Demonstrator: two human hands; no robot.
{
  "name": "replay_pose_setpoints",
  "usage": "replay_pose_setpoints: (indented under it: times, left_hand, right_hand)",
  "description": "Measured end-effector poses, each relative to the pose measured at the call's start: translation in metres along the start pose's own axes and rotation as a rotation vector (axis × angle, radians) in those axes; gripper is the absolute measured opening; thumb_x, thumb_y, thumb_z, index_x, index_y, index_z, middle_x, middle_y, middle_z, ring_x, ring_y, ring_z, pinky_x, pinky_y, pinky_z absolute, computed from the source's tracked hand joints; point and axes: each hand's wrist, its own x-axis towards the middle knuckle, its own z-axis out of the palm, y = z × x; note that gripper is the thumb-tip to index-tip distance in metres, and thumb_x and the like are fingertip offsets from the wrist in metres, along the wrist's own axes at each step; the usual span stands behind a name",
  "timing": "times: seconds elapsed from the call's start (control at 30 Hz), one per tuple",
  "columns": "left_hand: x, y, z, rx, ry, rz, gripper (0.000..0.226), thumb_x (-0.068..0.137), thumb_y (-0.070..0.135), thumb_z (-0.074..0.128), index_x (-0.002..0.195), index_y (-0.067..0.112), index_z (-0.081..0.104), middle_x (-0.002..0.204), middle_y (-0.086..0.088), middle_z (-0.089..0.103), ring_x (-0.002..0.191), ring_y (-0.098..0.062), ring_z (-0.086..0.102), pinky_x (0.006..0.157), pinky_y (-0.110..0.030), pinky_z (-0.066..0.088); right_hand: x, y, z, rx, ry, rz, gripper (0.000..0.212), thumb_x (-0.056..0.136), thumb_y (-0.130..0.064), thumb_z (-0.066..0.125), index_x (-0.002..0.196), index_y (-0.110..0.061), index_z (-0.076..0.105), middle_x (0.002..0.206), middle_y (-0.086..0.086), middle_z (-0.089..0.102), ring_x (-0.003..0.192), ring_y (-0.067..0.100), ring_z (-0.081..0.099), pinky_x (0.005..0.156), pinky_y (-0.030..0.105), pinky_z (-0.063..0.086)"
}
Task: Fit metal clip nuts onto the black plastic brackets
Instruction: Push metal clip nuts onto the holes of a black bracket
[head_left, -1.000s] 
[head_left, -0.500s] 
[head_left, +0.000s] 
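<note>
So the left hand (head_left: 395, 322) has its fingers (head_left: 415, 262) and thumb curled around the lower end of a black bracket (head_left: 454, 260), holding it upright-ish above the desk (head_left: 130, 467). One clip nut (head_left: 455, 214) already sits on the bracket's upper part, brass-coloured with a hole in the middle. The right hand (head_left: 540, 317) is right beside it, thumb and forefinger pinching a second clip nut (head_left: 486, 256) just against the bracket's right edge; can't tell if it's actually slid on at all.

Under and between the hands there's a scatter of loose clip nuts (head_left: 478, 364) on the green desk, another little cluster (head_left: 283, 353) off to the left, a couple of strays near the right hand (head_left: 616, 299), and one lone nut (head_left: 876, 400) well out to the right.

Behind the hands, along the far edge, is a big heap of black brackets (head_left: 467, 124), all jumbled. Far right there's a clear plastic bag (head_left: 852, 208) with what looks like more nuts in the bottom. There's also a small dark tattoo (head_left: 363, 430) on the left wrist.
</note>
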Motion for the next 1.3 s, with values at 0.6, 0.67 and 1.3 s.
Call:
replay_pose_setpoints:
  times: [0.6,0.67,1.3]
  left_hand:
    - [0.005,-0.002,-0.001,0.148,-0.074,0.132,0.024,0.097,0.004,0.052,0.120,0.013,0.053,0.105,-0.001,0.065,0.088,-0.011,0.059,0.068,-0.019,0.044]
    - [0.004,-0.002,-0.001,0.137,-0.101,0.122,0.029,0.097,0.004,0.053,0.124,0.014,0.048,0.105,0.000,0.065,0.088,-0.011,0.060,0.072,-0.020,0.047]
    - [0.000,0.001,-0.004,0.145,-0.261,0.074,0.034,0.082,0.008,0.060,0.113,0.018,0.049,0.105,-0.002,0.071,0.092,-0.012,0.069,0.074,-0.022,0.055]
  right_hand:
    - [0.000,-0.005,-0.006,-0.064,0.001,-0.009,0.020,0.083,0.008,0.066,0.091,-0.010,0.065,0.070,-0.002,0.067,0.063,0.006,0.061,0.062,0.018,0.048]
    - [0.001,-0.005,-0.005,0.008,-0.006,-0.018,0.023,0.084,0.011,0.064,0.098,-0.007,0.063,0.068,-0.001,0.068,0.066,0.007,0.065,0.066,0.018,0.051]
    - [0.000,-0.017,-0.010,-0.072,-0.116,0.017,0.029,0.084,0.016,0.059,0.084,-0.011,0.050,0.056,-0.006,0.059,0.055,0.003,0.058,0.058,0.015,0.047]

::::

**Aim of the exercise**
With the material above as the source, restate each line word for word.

**Written answer**
Demonstrator: two human hands; no robot.
{
  "name": "replay_pose_setpoints",
  "usage": "replay_pose_setpoints: (indented under it: times, left_hand, right_hand)",
  "description": "Measured end-effector poses, each relative to the pose measured at the call's start: translation in metres along the start pose's own axes and rotation as a rotation vector (axis × angle, radians) in those axes; gripper is the absolute measured opening; thumb_x, thumb_y, thumb_z, index_x, index_y, index_z, middle_x, middle_y, middle_z, ring_x, ring_y, ring_z, pinky_x, pinky_y, pinky_z absolute, computed from the source's tracked hand joints; point and axes: each hand's wrist, its own x-axis towards the middle knuckle, its own z-axis out of the palm, y = z × x; note that gripper is the thumb-tip to index-tip distance in metres, and thumb_x and the like are fingertip offsets from the wrist in metres, along the wrist's own axes at each step; the usual span stands behind a name",
  "timing": "times: seconds elapsed from the call's start (control at 30 Hz), one per tuple",
  "columns": "left_hand: x, y, z, rx, ry, rz, gripper (0.000..0.226), thumb_x (-0.068..0.137), thumb_y (-0.070..0.135), thumb_z (-0.074..0.128), index_x (-0.002..0.195), index_y (-0.067..0.112), index_z (-0.081..0.104), middle_x (-0.002..0.204), middle_y (-0.086..0.088), middle_z (-0.089..0.103), ring_x (-0.002..0.191), ring_y (-0.098..0.062), ring_z (-0.086..0.102), pinky_x (0.006..0.157), pinky_y (-0.110..0.030), pinky_z (-0.066..0.088); right_hand: x, y, z, rx, ry, rz, gripper (0.000..0.212), thumb_x (-0.056..0.136), thumb_y (-0.130..0.064), thumb_z (-0.066..0.125), index_x (-0.002..0.196), index_y (-0.110..0.061), index_z (-0.076..0.105), middle_x (0.002..0.206), middle_y (-0.086..0.086), middle_z (-0.089..0.102), ring_x (-0.003..0.192), ring_y (-0.067..0.100), ring_z (-0.081..0.099), pinky_x (0.005..0.156), pinky_y (-0.030..0.105), pinky_z (-0.063..0.086)"
}
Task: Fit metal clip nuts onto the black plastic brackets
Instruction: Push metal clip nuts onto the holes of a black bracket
[head_left, -1.000s] 
[head_left, -0.500s] 
[head_left, +0.000s] 
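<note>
So the left hand (head_left: 395, 322) has its fingers (head_left: 415, 262) and thumb curled around the lower end of a black bracket (head_left: 454, 260), holding it upright-ish above the desk (head_left: 130, 467). One clip nut (head_left: 455, 214) already sits on the bracket's upper part, brass-coloured with a hole in the middle. The right hand (head_left: 540, 317) is right beside it, thumb and forefinger pinching a second clip nut (head_left: 486, 256) just against the bracket's right edge; can't tell if it's actually slid on at all.

Under and between the hands there's a scatter of loose clip nuts (head_left: 478, 364) on the green desk, another little cluster (head_left: 283, 353) off to the left, a couple of strays near the right hand (head_left: 616, 299), and one lone nut (head_left: 876, 400) well out to the right.

Behind the hands, along the far edge, is a big heap of black brackets (head_left: 467, 124), all jumbled. Far right there's a clear plastic bag (head_left: 852, 208) with what looks like more nuts in the bottom. There's also a small dark tattoo (head_left: 363, 430) on the left wrist.
</note>
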Motion for the next 1.3 s, with values at 0.6, 0.67 and 1.3 s.
Call:
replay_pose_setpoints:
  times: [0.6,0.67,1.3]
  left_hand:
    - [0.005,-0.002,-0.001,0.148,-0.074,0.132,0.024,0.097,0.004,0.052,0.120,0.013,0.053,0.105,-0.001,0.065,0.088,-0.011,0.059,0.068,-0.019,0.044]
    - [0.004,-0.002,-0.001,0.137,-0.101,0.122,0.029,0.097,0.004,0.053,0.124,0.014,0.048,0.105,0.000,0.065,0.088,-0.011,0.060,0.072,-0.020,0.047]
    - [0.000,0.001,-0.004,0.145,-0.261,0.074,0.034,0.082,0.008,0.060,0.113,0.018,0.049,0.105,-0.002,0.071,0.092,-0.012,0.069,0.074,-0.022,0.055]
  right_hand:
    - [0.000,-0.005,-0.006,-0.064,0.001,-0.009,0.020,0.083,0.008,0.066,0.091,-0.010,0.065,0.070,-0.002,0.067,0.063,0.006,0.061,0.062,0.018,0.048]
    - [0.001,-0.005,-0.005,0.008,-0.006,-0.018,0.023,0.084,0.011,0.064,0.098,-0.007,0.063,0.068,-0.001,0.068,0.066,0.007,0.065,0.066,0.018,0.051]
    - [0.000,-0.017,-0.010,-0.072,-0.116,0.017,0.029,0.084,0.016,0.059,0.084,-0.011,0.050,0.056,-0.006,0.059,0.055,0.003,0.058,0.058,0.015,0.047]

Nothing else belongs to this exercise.